Miró de nuevo a Haplo, quien advirtió algo en sus pardos ojos. Algo insondable, desconcertante.
—Os acompañaré —se ofreció el dirigente—. Si no os importa.
Haplo se encogió de hombros. No estaba en posición de plantear exigencias.
—Por aquí.
Vasu se mostró enérgico y eficiente. Incluso le ofreció una mano a Alfred, que había resbalado en un guijarro y yacía de espaldas con aire desvalido, como una tortuga vuelta del revés.
Con la ayuda del dirigente, Alfred se reincorporó. Sus hombros, habitualmente hundidos, estaban aún más encorvados como si, de nuevo, hubiera caído sobre ellos alguna carga penosa.
Se encaminaron hacia la montaña. Su destino debía de ser las cavernas que penetraban en el subsuelo. Unas grutas que se extendían a gran profundidad bajo el faro cuyas llamas guiaban los pasos entre las brumas cenicientas.
El perro se arrimó a la pierna de Haplo y lo interrogó con una mirada de sus brillantes ojos.
¿Vamos a seguir con esta indignidad, o quieres que ponga fin al asunto?
Haplo dio unas palmaditas tranquilizadoras al animal. Con un suspiro que expresaba su esperanza de que Haplo supiera lo que estaba haciendo, el perro avanzó dócilmente al lado de su amo.
Haplo se preguntó qué significaría aquella extraña mirada en los ojos del dirigente.
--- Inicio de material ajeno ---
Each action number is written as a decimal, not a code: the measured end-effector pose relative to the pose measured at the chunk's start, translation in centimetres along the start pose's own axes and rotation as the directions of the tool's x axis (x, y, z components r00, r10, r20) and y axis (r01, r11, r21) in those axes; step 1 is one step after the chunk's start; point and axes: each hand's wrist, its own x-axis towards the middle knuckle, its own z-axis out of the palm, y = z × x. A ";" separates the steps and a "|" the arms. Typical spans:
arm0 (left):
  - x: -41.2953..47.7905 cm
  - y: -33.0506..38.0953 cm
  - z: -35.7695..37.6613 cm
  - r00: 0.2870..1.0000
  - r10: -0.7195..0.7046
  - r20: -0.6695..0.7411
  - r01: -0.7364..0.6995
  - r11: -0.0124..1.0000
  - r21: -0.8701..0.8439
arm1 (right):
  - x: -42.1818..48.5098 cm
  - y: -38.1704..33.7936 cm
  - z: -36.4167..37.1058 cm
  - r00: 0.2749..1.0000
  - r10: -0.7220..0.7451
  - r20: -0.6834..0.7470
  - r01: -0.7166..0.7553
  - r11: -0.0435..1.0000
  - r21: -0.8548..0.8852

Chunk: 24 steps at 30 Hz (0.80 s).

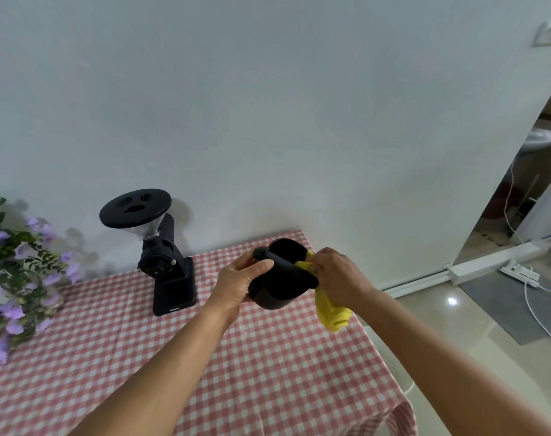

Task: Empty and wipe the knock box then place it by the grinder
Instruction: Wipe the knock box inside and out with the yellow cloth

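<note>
A black round knock box (282,287) with a bar across its mouth is held tilted above the far right part of the table. My left hand (241,283) grips its left side, thumb near the rim. My right hand (337,276) presses a yellow cloth (331,311) against the box's right rim, and the cloth's tail hangs down below the hand. The black coffee grinder (164,256) with a wide hopper lid stands to the left by the wall.
The table (142,357) wears a red and white checked cloth. Purple flowers (16,278) with green leaves fill the left edge. The table's right edge drops to a tiled floor, where a white cable (535,309) runs near an open doorway.
</note>
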 end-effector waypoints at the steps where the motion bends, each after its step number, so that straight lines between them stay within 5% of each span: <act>1: 0.0 -0.1 -0.1 1.000 -0.001 -0.002 0.001 1.000 0.001 | 0.0 0.0 -0.1 1.000 0.016 0.010 -0.017 1.000 0.007; 6: 0.0 -0.2 -0.1 0.999 0.004 0.049 -0.005 1.000 0.009 | -0.2 -0.9 -2.0 0.943 0.003 -0.331 0.041 0.991 0.124; 8: 0.0 0.1 0.5 0.999 0.026 0.031 -0.025 0.999 -0.028 | -0.6 -1.5 -1.9 0.949 -0.045 -0.311 0.054 0.998 0.019; 14: 0.0 -0.2 2.0 0.997 0.050 -0.065 -0.059 0.990 -0.128 | -0.4 -3.4 0.4 0.963 0.225 -0.150 -0.227 0.974 0.001; 20: 0.4 0.1 1.6 0.998 0.054 -0.021 -0.056 0.997 -0.054 | -0.4 -4.2 0.9 0.974 0.122 -0.193 -0.132 0.990 -0.041; 24: 0.1 -0.1 2.4 0.994 0.082 0.065 -0.082 0.997 -0.016 | 0.4 -4.7 1.1 0.962 0.151 -0.228 -0.072 0.944 0.322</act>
Dándole vueltas al asunto, Haplo recordó las palabras de Kari respecto a que Vasu la había enviado deliberadamente a buscarlos para llevarlos de vuelta a Abri.
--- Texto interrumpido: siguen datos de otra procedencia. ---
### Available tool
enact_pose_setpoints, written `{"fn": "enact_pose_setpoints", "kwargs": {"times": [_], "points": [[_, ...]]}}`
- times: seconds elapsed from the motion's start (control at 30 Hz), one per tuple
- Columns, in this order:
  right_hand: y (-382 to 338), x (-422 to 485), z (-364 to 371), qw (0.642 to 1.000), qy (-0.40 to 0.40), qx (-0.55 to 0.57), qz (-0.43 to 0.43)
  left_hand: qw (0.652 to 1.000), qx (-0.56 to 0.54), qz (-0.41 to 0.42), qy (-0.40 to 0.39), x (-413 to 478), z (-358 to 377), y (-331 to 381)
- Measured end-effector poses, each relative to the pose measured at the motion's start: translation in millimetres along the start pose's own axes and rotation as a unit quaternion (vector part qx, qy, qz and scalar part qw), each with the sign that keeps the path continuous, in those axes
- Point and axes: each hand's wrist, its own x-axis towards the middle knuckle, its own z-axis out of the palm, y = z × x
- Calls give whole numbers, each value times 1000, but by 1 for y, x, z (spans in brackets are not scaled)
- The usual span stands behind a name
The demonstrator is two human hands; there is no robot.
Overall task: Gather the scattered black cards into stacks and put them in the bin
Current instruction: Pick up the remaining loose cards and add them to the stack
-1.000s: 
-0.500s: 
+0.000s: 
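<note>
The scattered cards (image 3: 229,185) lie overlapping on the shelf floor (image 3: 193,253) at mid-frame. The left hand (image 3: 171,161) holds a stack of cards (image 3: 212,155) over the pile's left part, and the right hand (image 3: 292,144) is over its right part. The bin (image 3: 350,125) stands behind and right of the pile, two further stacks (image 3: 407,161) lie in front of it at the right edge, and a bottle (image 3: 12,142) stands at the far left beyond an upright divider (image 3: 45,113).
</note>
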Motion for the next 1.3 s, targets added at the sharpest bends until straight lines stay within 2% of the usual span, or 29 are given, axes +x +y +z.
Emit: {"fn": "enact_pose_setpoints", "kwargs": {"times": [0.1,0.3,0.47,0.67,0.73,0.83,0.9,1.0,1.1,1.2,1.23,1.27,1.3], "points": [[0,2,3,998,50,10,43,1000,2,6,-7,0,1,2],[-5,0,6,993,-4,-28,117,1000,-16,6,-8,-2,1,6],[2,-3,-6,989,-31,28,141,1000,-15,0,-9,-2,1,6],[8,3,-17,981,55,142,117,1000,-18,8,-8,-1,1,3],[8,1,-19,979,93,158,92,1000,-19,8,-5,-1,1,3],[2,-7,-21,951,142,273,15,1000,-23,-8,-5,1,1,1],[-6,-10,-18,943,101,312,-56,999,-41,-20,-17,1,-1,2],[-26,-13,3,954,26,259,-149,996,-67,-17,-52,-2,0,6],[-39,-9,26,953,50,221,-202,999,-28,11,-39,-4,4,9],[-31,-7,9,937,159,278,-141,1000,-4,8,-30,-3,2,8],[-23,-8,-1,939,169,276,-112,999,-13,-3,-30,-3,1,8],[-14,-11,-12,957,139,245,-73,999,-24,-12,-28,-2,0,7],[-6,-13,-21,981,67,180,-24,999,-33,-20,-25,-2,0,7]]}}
¿Cómo lo había sabido Vasu? ¿Qué sabía Vasu?
Al marcharse, Marit no había ido muy lejos; sólo lo suficiente como para desaparecer de la vista de Haplo. Se mantuvo a la sombra de un majestuoso roble que le ofrecía abrigo y aguardó a ver cómo Haplo y los otros eran conducidos a prisión. La patryn era presa de un temblor que atribuyó a la indignación. ¡Haplo había reconocido su culpa! ¡La había reconocido abiertamente! ¡Y aquellas acusaciones! ¡Había afirmado que Xar se dejaba guiar por el mal! ¡Era monstruoso!
Xar tenía razón respecto a Haplo: era un traidor. Y Marit había hecho bien en seguir las órdenes de Xar, en hacerlo detener y mantener preso hasta que Xar pudiera acudir a buscarlo. Y Xar llegaría muy pronto, en cualquier momento.
Naturalmente, contaría a su señor lo que había dicho Haplo. Y, con ello, el destino de éste quedaría sellado. Era justo. Sí, justo y necesario. Haplo era un traidor..., un traidor a todos ellos...
Entonces, ¿a qué venía aquella duda que la roía?
Marit lo sabía. No le había hablado a nadie del puñal sartán. A nadie.
Siguió observando hasta que el trío hubo desaparecido; después, de improviso, se percató de que varios patryn se acercaban a ella y la contemplaban con curiosidad. Sin duda, querían comentar aquel suceso insólito en sus vidas.